41 Responses to Thank you Indian Book Reviews

  1. tazzielove says:

    That’s a really thorough great interview. Really digs in.

  2. 68ghia says:

    If you reached only one person with the book P, you would have won already.
    As it is, you’ve reached many more than just one and that is a great victory.
    Bravo!!

  3. sknicholls says:

    What a great interview. I am glad that you told how it all started for you writing the story. Many have asked me why I wrote what I wrote, and all I can really say is, “It was a story that needed to be told.”

  4. fournier0917 says:

    “We are all shades of the human condition” which your book and care for others so clearly suggests. Some of we intended humans, have been granted the good fortune of exchanging ideas and thoughts with you, and I for one will forever be thankful for the privilege. And the beat goes on for your book as it should, so all’s well. JJ

  5. Fabulous questions by the interviewer and in-depth responses. I enjoyed reading this ‘probe’ about your book. Good for you, Paulette and once again congratulations.

  6. tazzielove says:

    Reblogged this on tazziesplace and commented:
    Deep probing interview between Paulette and Shana Susan Ninan, from India.

  7. gita4elamats says:

    What a great interview! Congrats!
    I really ‘liked’ Bryce Courtney’s April Fool’s Day.

  8. ChgoJohn says:

    A great interview and interesting read. Thank you for participating so honestly.

  9. FlaHam says:

    Paulette, Having been over a year since I read and review you novel, I have been honored by seeing so many other people review this word or engage in a serious conversation about it constantly amazes me the depth of understanding coming from so many different corners. Your book has reached and touched so many people, with so many passions, and still praised by so many. I do so look forward to future books. Thank you Bill

    • Thank you so much, Bill. I’m humbled by your kind words. I mean that. Honestly, when I started to write the book it was for me, being home with Lyme disease and having a lot of down time on my hands, and never dreamed it would even make it to a cover. Then when it did, I thought if one person (other than supportive family and friends) read and liked it that would be incredible. And, it was. But all this, and that profits are going to animals in the memory of a dog that was with me day in and day out through my illness and kept me alive, keeps my heart so full. I’m truly grateful beyond description that I get to be a small light on tolerance and also able to do a little more good to help animals. To share with wonderful friends like you is the absolute best icing. Please take care of yourself.

  10. Clowie says:

    That was an interesting interview. it was nice to learn a little more about how the book came to be and its effects on people.

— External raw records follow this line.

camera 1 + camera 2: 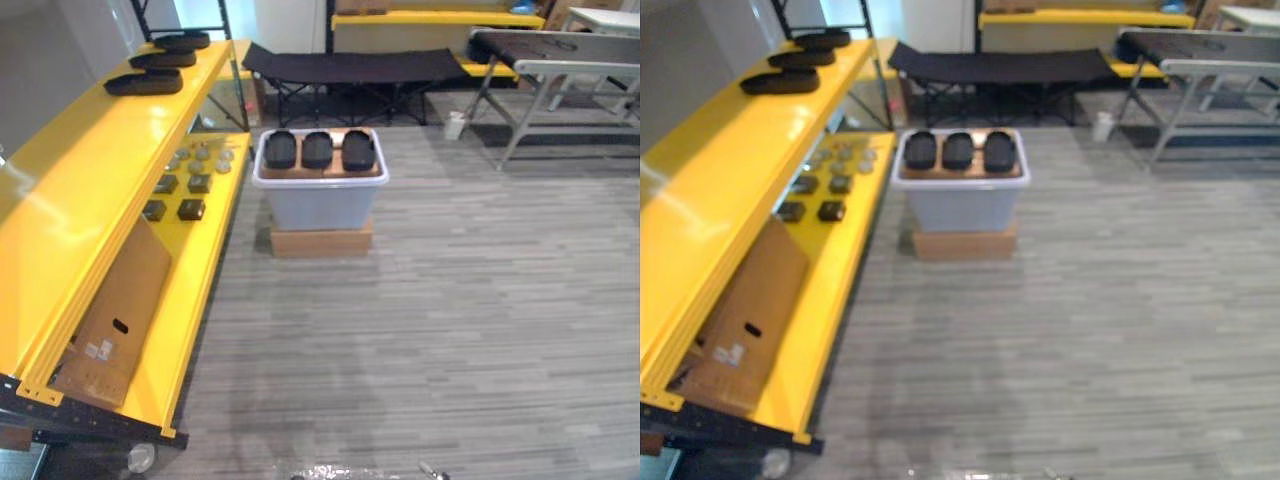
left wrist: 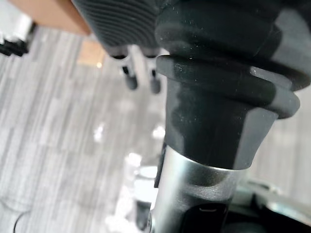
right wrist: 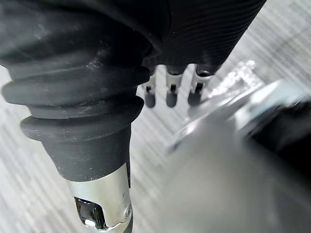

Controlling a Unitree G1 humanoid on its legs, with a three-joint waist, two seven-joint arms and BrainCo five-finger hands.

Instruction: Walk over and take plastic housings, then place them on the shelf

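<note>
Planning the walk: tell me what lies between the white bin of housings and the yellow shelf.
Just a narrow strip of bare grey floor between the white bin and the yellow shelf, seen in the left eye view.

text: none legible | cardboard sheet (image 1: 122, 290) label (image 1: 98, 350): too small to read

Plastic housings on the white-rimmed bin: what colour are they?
Black plastic housings, seen best in the left eye view.

Black folding cot (image 1: 345, 66) beside a grey metal table (image 1: 572, 45)
</note>
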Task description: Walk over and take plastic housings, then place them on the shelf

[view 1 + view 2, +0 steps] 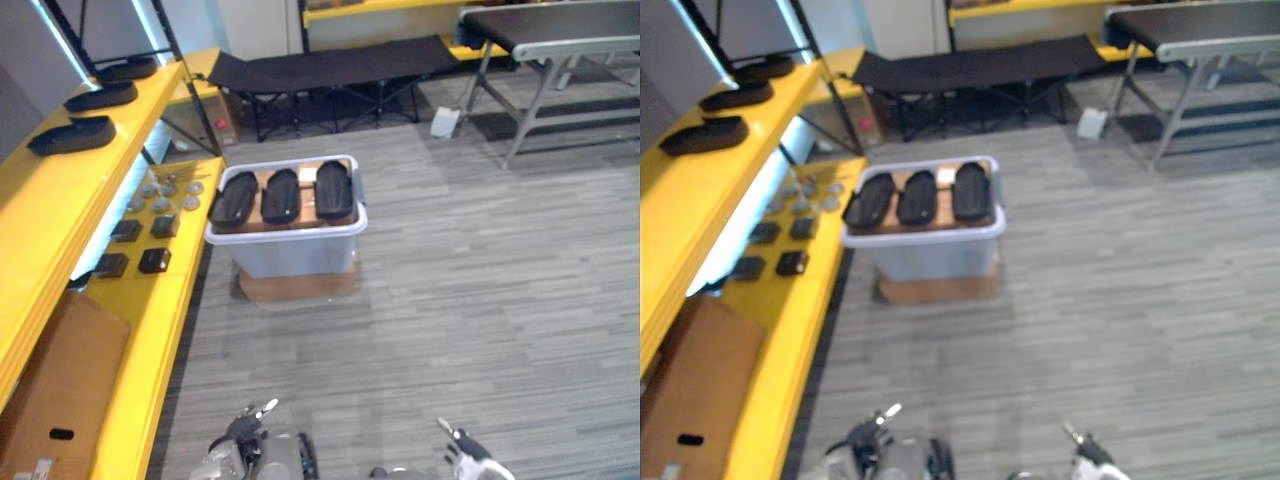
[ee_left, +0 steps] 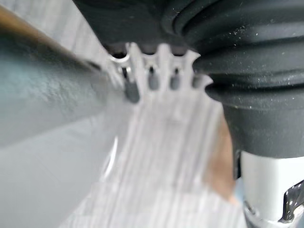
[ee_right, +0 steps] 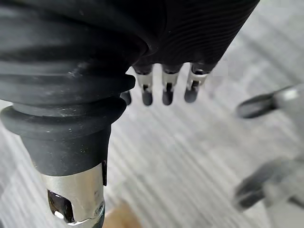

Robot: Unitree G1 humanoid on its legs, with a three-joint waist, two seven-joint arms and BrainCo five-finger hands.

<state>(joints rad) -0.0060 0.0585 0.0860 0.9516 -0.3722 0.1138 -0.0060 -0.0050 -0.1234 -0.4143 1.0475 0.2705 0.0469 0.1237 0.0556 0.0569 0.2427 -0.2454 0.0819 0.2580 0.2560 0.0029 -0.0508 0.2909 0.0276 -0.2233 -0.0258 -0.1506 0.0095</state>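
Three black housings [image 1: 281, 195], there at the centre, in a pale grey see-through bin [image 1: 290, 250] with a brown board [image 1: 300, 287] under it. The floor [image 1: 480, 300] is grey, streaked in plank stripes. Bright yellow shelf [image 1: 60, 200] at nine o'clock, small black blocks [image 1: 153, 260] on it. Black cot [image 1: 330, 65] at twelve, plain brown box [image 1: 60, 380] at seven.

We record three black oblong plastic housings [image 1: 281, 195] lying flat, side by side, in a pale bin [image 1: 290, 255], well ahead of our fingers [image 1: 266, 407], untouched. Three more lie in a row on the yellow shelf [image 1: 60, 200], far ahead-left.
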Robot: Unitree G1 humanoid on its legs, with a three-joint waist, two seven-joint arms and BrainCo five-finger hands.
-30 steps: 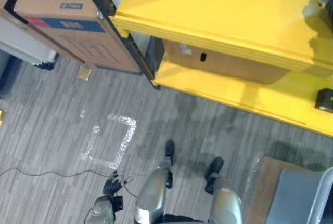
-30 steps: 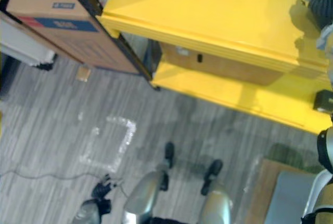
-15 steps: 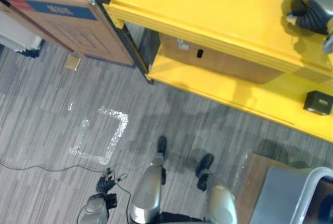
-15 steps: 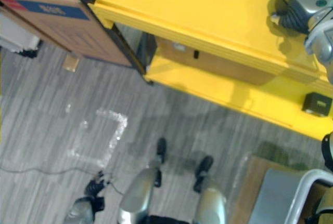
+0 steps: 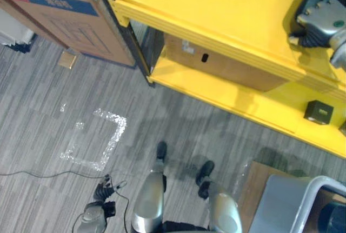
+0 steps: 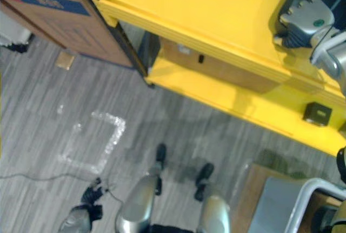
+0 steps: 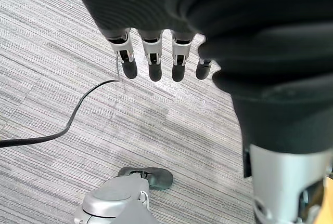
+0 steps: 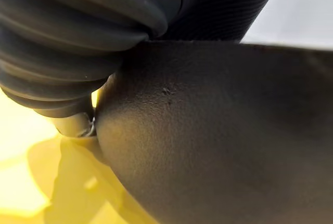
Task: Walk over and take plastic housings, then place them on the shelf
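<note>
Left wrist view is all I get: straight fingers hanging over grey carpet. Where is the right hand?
Observer: The right hand is over the top board of the yellow shelf.
Operator: Anything with it?
Observer: A dark housing sits right against the hand, above the yellow surface.
Operator: And the lower board?
Observer: A small black box stands on it, off to the right.

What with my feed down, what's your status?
Left hand open, low over floor. Right hand at dark housing over yellow shelf top. Small black box on lower shelf, apart.
</note>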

    • Thank you, Clowie. Yes, the acorn that grew this tree was a collision of several factors that in writing also helped me heal from a tick bite that took my life for many years. (still have some relapses but overall I have my life back). Finding meaning and purpose when ones life is ripped away is a pretty astonishing experience. I love to write and every day give thanks for my vision, that arthritis isn’t preventing my fingers from pounding the keys, and my brain is still lucid enough to pump out the words. Writing is a friend to me. Someone else liking what I have to say-the bonus. You’ve been a great supportive friend in my process here with entering cyberville and I can’t thank you enough. 🙂

  11. Thanks Paulette for this great find! I’ll be going to it this to my Goodreads book List. And I Thank you for taking time to stop by my Little Recovery Blog! 🙂 *Catherine*

  12. You have a way with others. You bring darkness into light and light into darkness. I don’t always agree, based on spiritual foundations, but you have a genuinely kind heart.
    Yisraela

  13. I’m running out of way to say congratulations to you, my awesome friend!